Exercise requirements:
Would you repeat the listing below verbatim and drop the images?

──────── Supplied data ────────

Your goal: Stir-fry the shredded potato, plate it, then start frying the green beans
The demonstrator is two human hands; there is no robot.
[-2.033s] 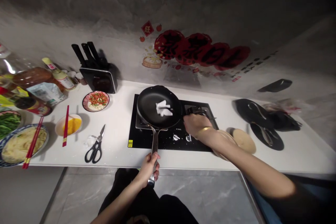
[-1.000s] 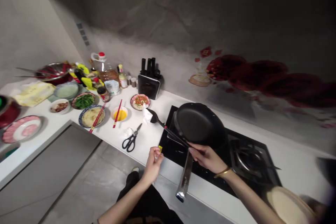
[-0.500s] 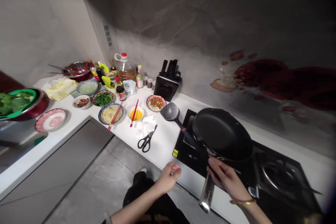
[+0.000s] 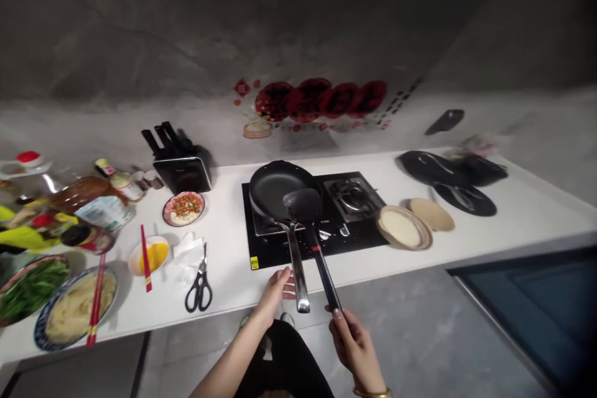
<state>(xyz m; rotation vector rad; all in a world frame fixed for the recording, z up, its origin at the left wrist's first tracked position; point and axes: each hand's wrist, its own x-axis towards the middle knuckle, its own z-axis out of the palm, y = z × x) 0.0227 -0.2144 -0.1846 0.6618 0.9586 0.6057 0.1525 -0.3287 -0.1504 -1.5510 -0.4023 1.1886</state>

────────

Exercise answer:
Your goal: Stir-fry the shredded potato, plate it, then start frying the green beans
The demonstrator is two human hands; there is no robot.
[-2.033s] 
[-1.000s] 
[-0.500s] 
[+0.000s] 
<state>(xyz m; rotation vector rad; all in a world frame fixed for the recording, z up, its origin at the left wrist's first tracked position; point and axes: each hand's wrist, its own x-axis towards the middle knuckle, its own z-axis out of the palm, y = z × x) 0.0227 -0.2144 -0.1846 0.6618 0.9586 0.6057 0.1525 -0.3287 -0.1504 -1.5510 -0.4023 1.1886</state>

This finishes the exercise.